The task: In the entries that follow, repeat exactly the lines from the one that has "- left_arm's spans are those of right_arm" through the one that has "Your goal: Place", but omit pictures.

Supplied records:
+++++

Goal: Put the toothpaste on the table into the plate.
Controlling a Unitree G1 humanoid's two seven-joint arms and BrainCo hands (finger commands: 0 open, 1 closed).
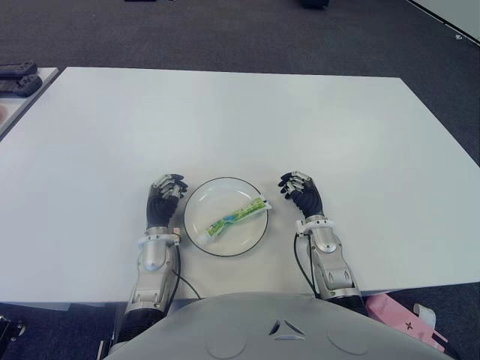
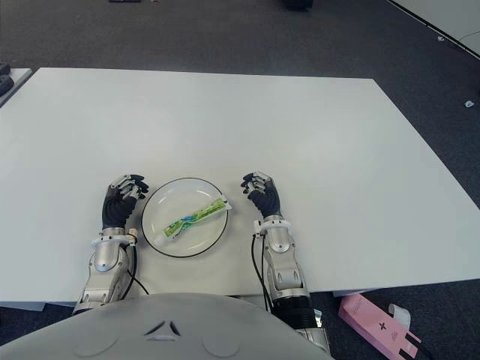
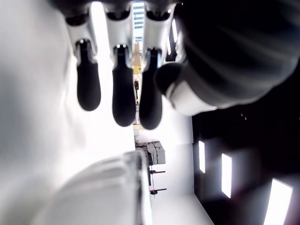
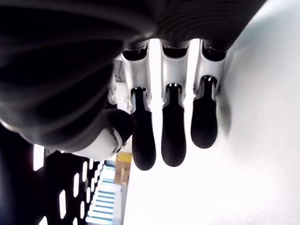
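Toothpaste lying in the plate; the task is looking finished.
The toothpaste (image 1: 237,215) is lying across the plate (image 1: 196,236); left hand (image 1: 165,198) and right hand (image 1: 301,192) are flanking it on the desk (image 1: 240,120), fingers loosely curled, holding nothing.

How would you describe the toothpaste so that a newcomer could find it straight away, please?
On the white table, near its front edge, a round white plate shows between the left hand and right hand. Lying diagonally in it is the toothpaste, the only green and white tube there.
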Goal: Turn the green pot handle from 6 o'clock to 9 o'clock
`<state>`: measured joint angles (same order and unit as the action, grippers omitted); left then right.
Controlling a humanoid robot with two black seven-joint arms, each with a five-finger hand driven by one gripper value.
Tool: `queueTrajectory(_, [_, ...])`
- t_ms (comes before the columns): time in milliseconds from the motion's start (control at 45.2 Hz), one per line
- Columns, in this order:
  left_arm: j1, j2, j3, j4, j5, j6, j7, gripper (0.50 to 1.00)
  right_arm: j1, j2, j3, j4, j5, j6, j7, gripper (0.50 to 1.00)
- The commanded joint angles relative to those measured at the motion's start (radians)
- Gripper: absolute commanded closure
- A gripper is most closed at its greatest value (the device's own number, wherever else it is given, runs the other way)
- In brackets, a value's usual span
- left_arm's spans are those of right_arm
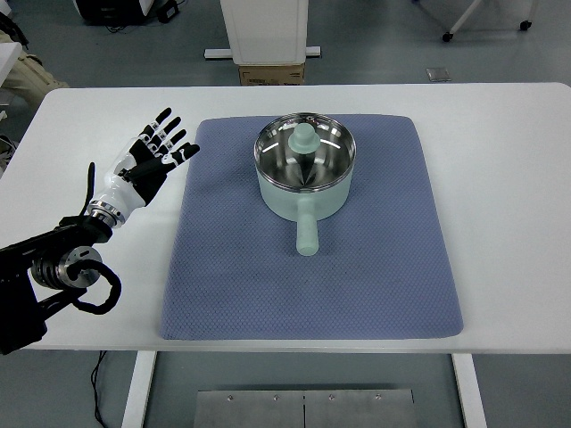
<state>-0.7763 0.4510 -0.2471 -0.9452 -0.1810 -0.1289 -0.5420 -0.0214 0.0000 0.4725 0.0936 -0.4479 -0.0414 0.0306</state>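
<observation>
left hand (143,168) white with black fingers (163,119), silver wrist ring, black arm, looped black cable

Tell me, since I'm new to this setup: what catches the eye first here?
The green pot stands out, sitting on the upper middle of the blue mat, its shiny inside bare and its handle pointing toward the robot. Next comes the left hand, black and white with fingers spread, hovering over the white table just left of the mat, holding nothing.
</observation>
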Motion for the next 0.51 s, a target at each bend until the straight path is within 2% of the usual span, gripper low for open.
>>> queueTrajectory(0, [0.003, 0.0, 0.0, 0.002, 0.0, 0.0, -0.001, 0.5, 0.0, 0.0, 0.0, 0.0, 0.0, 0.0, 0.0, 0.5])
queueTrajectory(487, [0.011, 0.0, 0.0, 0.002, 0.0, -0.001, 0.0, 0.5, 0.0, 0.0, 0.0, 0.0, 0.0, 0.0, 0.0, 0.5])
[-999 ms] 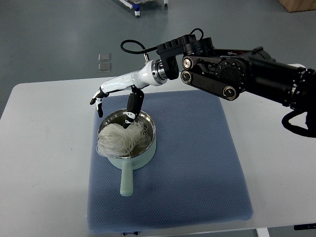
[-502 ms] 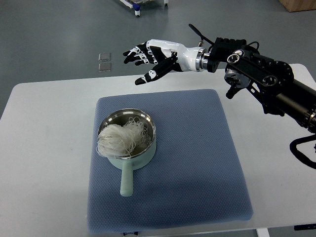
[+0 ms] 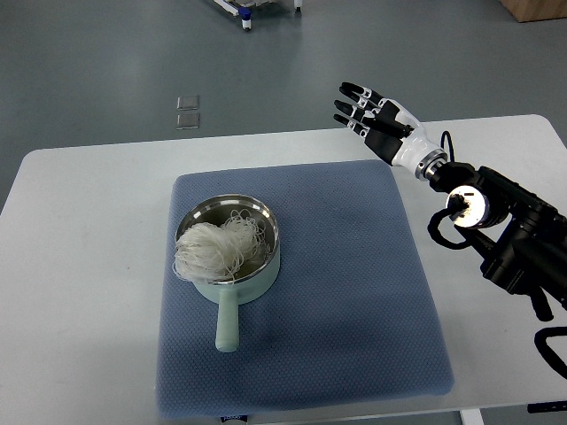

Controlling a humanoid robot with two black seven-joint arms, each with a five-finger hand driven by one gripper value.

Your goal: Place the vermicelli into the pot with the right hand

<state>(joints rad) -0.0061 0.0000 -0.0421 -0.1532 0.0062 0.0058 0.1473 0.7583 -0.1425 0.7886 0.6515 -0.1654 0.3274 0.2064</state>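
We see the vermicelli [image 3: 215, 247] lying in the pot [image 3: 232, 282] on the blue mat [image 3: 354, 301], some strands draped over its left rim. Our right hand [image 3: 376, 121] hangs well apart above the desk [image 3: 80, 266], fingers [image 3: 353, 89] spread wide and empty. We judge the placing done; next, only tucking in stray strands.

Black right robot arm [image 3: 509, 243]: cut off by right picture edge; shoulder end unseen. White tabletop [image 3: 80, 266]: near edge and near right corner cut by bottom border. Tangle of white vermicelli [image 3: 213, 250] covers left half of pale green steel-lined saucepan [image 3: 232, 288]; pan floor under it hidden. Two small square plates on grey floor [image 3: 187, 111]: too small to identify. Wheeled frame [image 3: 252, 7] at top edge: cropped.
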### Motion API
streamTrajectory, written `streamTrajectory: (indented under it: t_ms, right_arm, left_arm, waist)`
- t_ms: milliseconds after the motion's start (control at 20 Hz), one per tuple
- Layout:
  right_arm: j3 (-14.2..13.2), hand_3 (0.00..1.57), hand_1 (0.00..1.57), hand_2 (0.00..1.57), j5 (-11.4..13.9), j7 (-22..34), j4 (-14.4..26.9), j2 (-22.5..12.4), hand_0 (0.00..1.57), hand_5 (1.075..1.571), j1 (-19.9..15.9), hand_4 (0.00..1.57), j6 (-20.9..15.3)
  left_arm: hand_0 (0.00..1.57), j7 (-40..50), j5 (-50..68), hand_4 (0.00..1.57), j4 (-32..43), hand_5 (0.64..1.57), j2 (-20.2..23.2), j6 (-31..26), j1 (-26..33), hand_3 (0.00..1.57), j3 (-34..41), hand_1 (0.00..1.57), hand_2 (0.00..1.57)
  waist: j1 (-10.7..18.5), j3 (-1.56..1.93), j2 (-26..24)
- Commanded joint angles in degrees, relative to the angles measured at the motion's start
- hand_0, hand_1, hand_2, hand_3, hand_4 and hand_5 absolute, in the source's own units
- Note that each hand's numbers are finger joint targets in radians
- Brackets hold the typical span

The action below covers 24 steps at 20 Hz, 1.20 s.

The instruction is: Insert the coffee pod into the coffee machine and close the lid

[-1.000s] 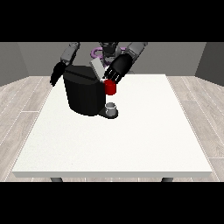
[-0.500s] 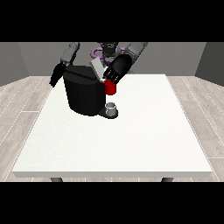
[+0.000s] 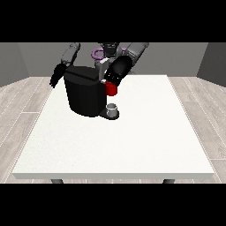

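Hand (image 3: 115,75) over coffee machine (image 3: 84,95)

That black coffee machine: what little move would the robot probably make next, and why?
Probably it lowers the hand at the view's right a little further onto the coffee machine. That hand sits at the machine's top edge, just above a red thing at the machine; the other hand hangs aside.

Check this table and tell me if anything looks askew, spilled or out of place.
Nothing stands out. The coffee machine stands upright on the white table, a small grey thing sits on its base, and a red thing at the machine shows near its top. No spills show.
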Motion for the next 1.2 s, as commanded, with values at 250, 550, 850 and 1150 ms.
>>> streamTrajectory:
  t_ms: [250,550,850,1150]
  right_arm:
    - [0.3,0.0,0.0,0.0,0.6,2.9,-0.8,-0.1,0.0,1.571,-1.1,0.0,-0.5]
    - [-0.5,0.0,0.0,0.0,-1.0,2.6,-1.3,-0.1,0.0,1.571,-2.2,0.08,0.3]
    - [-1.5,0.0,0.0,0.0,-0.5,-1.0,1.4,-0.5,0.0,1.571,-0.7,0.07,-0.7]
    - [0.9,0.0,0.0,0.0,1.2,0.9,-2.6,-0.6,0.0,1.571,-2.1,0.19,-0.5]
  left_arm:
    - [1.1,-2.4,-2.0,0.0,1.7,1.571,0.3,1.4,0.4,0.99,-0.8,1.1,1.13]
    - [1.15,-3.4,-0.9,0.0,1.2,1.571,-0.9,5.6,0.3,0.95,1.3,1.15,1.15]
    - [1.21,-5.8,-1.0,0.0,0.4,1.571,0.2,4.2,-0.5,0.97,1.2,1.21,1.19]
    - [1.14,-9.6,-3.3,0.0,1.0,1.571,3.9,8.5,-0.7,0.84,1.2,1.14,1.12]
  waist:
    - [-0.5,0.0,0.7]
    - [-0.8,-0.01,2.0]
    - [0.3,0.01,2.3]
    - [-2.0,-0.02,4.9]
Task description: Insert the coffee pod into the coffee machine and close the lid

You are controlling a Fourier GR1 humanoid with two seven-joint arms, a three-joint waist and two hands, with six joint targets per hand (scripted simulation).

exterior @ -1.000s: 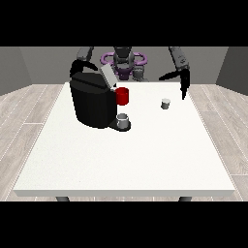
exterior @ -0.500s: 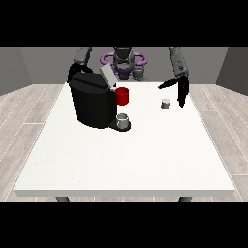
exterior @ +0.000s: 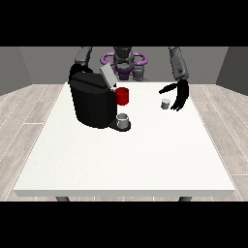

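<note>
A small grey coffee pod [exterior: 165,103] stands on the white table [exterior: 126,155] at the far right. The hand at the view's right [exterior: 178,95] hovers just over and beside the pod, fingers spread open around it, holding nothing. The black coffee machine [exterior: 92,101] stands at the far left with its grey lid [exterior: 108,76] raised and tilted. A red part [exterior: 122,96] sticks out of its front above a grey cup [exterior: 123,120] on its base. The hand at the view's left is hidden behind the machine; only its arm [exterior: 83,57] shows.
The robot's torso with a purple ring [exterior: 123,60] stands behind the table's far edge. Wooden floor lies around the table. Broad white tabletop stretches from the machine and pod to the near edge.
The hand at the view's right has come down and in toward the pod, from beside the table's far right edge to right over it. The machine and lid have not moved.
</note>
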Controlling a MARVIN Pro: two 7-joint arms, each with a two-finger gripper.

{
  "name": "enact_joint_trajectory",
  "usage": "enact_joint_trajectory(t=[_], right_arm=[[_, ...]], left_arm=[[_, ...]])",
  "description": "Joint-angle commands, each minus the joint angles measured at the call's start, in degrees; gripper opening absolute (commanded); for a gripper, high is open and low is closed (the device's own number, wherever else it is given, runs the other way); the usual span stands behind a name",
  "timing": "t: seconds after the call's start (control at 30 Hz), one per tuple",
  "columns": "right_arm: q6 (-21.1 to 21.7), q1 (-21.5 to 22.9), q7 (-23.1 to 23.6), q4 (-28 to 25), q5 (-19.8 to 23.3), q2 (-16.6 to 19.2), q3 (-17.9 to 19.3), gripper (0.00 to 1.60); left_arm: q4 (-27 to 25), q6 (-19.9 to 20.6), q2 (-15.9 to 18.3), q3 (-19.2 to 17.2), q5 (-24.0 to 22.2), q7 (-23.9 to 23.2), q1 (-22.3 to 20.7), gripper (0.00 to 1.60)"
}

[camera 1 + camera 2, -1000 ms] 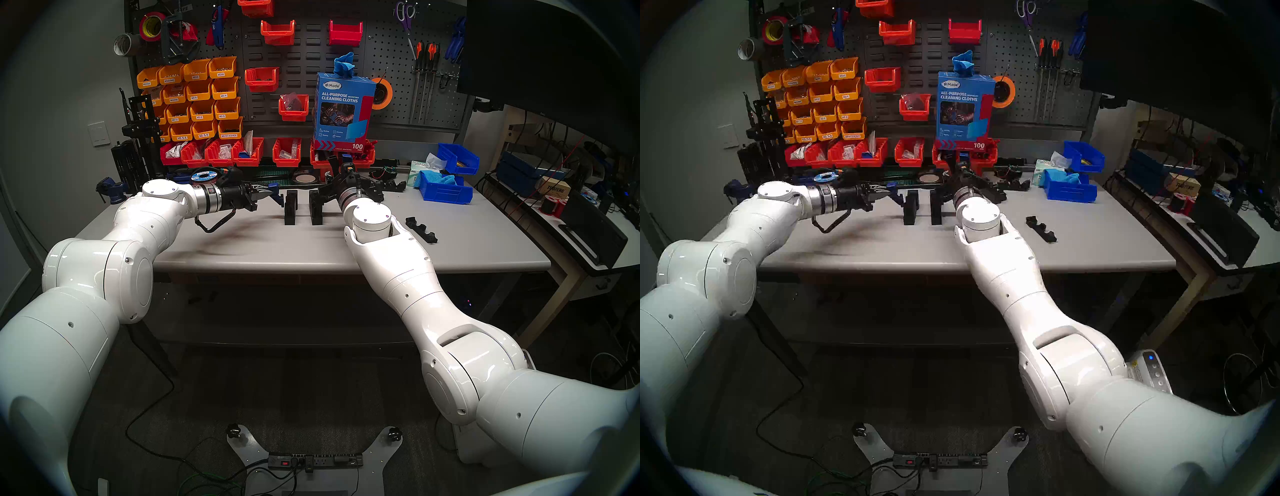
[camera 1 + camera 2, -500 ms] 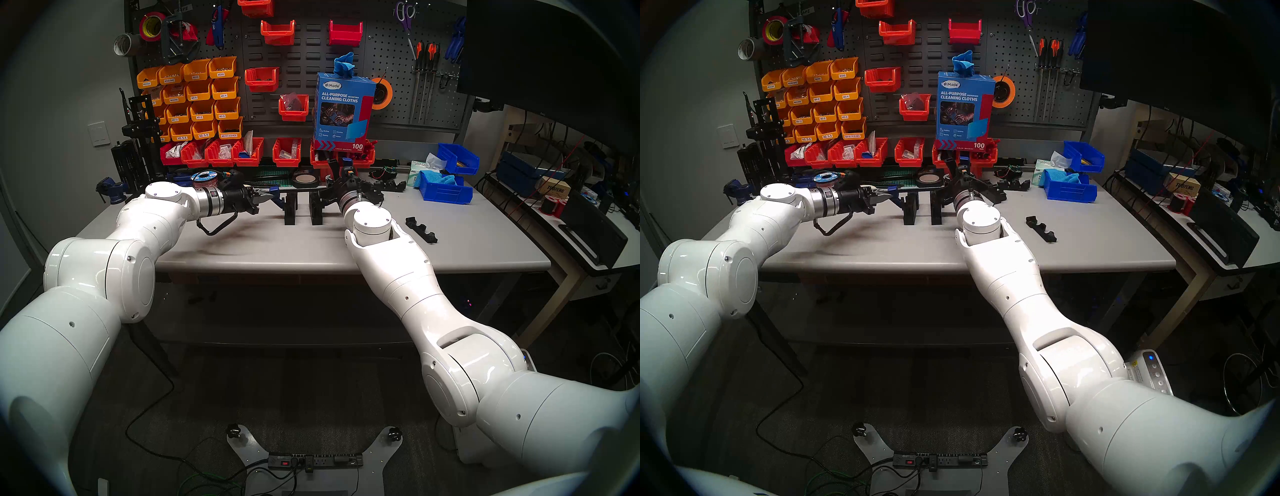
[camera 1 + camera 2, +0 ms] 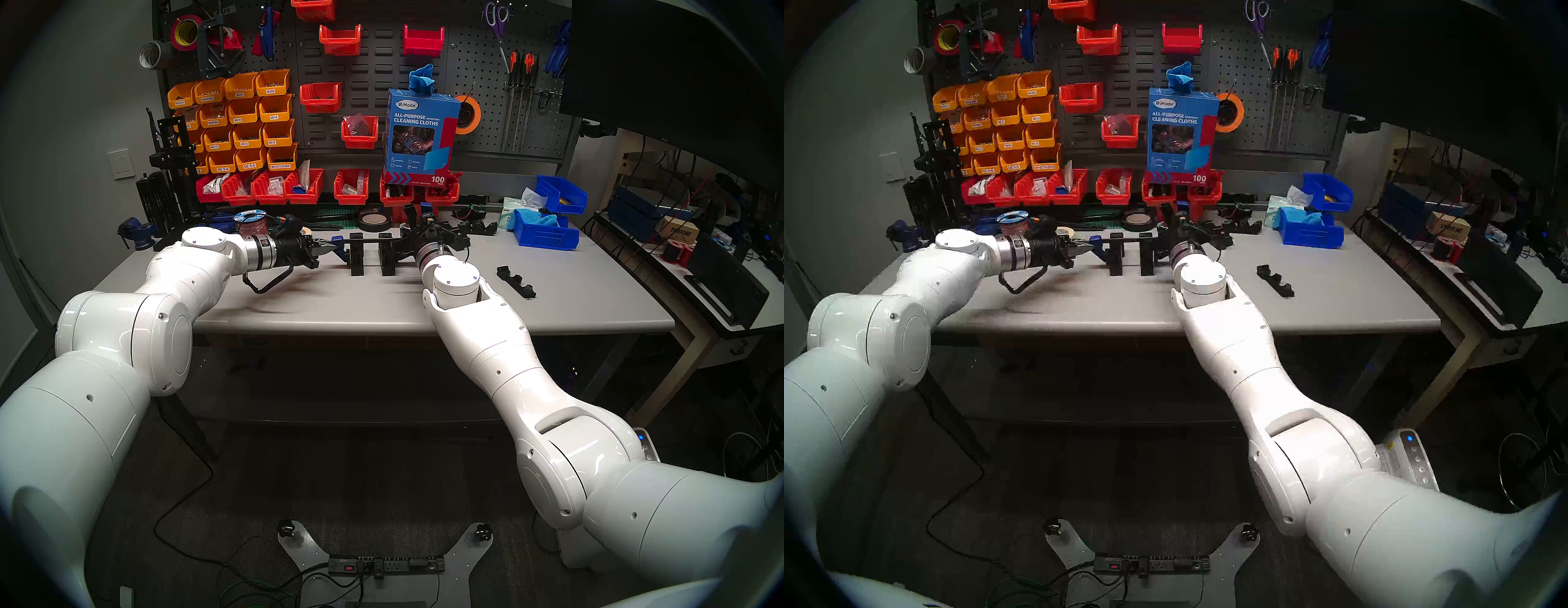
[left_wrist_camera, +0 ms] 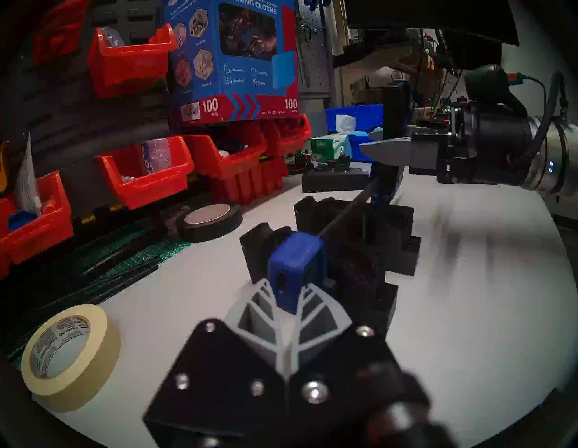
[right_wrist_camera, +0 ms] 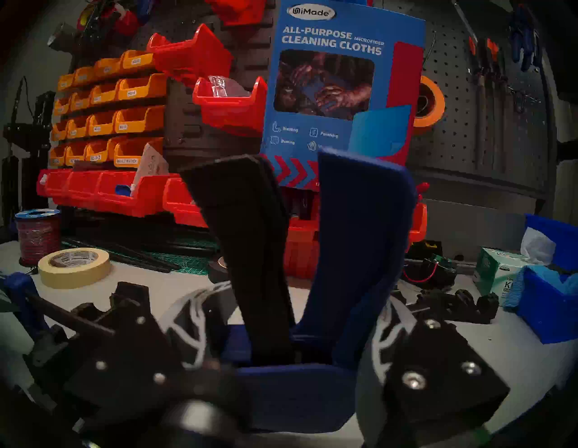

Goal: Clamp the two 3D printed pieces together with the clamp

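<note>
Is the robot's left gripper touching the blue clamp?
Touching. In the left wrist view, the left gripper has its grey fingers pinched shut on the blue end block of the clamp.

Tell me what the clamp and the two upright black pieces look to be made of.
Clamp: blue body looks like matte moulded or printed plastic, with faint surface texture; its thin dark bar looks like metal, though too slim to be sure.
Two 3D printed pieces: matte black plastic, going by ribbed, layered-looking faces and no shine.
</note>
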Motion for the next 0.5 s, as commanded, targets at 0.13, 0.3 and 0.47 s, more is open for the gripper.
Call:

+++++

Response to the task:
- left_arm's spans are those of right_arm
<state>-0.7763 0.4510 -0.2471 -0.9452 -0.1810 -0.1289 -0.5420 -0.0214 0.0000 0.4725 0.0936 -0.4479 -0.0414 0.0306</state>
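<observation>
left hand (143,168) white with black fingers (163,119), silver wrist ring, black arm, looped black cable

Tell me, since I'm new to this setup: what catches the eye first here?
The green pot stands out, sitting on the upper middle of the blue mat, its shiny inside bare and its handle pointing toward the robot. Next comes the left hand, black and white with fingers spread, hovering over the white table just left of the mat, holding nothing.
</observation>
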Motion for the next 0.51 s, a target at each bend until the straight path is within 2% of the usual span, gripper low for open.
>>> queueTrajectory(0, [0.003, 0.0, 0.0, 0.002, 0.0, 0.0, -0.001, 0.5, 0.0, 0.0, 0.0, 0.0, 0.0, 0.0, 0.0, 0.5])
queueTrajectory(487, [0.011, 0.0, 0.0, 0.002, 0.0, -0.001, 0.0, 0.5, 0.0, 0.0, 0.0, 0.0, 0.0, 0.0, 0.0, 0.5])
[-999 ms] 
[-502 ms] 
[+0 ms] 

Controlling a humanoid robot with two black seven-joint arms, each with a five-finger hand driven by one gripper value.

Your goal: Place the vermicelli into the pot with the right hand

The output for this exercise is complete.